When a rock concert starts with lead singer-songwriter Davidavi Dolev handing out sock puppets to the audience, you know that you’re in for something different…Last night at the Zone in Tel Aviv was utterly uninhibited, dramatic, hilarious, and magnificently wild. Gunned Down Horses (GDH) are a restless band, surging with creative chaos. This winter they are touring with Gunned Down, Stripped Down, Unplugged – an intimate, acoustic show, with new arrangements of their originals and a spine-tingling cover of Einfach Kurt’s Smoking Can Lead to a Slow, Painful Death. GDH are: Davidavi Dolev – vocals & mayhem; Adam Uriel Burstein – acoustic guitar, bouzouki, harmonica, whistling; Yuval Tamir – drums; Nadav Goldberg swapping out the electric bass for an elegant contrabass; Nimrod Eldar – keyboards; Guy Shoval on saxophone.
The stage was set up for an acoustic performance, complete with the traditional tall stool for the lead singer. Opening for GDH and setting a mellow mood was Loren Noyman with a lovely voice and songs that have the feel of green meadows and the open air. Performing with Loren were Omri Keren and Matan Egozi.
But this was no ordinary acoustic show, and Gunned Down Horses delivered an extraordinary performance. Lead singer Vidi Dolev embodies a mad physicality marked by frenetic energy, he has a mesmerizing voice resonant with the darkness of demonic depths, rising to eerie heights, then diving down once more. On the perilous terrain of the stage it’s a mixture of brilliance and daring that determines how far you can go, and these musicians transgress and transcend. Seductive, sinister, sincere and sometimes silly, songs with lyrics written in the heart’s blood sprinkled with glittering confetti, and music that dances anywhere and everywhere, shifting genres in a heartbeat. There is something about their elegance and sense of the macabre that always reminds me of Edgar Allan Poe – if Poe wrote music and had a sense of humor.

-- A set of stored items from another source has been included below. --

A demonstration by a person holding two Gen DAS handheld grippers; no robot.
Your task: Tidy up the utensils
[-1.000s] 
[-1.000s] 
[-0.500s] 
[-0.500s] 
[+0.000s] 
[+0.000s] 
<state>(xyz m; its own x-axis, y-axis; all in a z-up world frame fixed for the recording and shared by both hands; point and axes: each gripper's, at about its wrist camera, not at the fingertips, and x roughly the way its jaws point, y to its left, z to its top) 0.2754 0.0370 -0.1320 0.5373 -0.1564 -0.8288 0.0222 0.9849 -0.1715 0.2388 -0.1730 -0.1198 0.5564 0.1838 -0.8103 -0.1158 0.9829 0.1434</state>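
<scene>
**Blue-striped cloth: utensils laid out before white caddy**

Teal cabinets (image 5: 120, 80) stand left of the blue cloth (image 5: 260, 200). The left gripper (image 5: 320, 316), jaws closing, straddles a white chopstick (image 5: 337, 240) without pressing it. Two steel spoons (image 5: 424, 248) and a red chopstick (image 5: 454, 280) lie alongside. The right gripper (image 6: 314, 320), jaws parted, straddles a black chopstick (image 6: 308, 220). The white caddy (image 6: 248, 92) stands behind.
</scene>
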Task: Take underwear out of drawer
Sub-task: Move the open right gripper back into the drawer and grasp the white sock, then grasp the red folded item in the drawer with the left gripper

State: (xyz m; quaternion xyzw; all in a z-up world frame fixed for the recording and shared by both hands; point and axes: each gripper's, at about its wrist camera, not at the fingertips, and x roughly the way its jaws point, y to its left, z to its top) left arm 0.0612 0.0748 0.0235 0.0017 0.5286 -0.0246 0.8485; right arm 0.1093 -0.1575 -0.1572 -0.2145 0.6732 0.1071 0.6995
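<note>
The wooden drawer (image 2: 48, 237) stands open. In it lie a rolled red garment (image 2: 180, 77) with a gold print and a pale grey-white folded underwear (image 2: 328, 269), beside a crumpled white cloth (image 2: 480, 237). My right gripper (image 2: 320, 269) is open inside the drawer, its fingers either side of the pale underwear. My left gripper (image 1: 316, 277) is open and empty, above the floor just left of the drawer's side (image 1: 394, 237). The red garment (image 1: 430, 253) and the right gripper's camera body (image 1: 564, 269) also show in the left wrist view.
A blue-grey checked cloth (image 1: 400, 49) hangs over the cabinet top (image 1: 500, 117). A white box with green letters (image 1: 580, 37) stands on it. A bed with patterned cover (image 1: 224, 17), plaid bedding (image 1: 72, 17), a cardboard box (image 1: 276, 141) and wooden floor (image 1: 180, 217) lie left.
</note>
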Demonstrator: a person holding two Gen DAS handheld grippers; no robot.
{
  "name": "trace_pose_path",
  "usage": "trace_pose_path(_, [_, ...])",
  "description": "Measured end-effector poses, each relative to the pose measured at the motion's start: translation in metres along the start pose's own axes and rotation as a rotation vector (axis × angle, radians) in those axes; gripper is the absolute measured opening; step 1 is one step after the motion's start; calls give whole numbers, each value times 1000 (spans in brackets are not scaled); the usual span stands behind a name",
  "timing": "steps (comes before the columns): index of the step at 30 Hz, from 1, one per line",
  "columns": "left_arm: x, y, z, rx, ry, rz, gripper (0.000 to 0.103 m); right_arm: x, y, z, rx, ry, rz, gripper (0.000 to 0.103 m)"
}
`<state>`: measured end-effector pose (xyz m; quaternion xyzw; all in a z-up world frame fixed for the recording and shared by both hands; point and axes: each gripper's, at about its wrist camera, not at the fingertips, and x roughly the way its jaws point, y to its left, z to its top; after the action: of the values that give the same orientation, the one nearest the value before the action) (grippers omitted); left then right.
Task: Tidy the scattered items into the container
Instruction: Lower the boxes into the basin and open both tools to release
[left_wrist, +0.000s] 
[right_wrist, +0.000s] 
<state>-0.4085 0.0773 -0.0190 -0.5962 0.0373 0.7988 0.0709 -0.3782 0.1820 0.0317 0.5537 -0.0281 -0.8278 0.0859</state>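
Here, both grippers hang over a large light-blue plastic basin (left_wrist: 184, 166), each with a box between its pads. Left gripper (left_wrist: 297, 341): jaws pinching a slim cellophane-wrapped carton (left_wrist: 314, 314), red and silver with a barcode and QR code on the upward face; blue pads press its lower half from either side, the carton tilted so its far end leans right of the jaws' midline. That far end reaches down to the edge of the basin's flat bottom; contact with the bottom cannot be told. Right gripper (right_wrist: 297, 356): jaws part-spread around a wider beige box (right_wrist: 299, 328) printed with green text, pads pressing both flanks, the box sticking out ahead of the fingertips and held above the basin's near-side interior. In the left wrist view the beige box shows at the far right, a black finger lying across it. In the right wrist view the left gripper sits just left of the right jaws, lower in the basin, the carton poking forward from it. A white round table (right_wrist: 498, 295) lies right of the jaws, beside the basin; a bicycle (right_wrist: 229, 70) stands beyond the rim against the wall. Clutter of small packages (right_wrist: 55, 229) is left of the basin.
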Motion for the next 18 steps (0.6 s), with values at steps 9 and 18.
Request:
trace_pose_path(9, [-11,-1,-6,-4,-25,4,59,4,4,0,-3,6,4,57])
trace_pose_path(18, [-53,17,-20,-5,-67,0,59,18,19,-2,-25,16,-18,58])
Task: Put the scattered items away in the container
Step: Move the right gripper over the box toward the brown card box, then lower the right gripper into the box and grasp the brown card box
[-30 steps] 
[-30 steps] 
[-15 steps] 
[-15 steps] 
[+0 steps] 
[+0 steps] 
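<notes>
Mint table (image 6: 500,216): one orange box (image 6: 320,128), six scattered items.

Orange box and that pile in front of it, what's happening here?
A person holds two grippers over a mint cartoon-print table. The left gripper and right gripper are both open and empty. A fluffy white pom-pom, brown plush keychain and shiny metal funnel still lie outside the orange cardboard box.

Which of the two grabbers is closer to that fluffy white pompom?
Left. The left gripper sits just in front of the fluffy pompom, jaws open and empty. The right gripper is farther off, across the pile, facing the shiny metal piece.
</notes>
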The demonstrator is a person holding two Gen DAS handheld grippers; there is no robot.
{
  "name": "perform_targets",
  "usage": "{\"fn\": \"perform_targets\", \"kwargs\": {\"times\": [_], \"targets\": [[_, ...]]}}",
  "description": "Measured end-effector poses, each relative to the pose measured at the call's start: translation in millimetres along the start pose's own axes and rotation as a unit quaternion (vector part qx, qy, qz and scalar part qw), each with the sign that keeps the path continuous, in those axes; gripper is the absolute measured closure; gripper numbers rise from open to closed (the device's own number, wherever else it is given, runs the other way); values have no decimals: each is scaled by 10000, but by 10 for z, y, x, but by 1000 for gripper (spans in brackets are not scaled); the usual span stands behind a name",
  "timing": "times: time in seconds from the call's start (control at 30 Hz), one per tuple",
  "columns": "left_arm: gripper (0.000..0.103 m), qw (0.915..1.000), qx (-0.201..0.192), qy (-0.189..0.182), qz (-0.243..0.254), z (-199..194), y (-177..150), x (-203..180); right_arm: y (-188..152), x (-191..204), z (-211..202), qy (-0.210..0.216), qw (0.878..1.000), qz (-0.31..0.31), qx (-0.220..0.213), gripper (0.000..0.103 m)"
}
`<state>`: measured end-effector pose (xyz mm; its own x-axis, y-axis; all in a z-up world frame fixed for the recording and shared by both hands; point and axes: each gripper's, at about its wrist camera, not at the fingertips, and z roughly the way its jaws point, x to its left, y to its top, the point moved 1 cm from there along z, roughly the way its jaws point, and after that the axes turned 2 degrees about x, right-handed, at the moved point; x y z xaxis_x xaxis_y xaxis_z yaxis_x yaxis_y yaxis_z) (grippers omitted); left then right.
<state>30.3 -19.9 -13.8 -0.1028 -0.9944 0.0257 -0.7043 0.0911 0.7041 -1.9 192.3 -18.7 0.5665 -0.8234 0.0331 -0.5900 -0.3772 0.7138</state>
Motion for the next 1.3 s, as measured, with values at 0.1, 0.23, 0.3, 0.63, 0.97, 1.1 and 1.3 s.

There is a torrent of feeling in the songs – an aching beauty that speaks of love and secret wonder, a carnivalesque evocation of horrors. Hyperactive and interactive the intensity rose throughout the night, with the audience swept away on rushing waves of experience. The mic stand, surprisingly, only fell off the stage twice. Einfach Kurt’s sardonic song Smoking Can Lead to a Slow, Painful Death was performed with the audience singing soulfully along on the chorus, hands adorned with sock puppets waving in the air. Because if you can’t have fun, you’re not really alive. Immediately following, all that wild energy was concentrated into the poignant Turtle Doves, a protest against violence and abuse. GDH closed the show with what I think of as ‘the pirate song’, a lusty, rowdy song that had people up and out of their seats, singing along, while Vidi Dolev was down among the crowd, climbing up and over chairs, then leaping back onstage, where Uri held that long, long, final note, and Yuval threw the drumsticks at him. That’s the kind of night it was. All I want now is more.
Gunned Down Horses
Links: website ; facebook ; YouTube
Upcoming performance: Tuesday, February 26th at Pub HaPitriya, link to event
[…] My February got off to an amazing start with Gunned Down Horses at The Zone. Gunned Down, Stripped Down, Unplugged – is an intimate, acoustic show, but not at all your ordinary acoustic show. Excellent genre-bending musicianship with an elegance and sense of the macabre that always reminds me of Edgar Allan Poe – if Poe wrote music and had a sense of humor (read the full review here) […]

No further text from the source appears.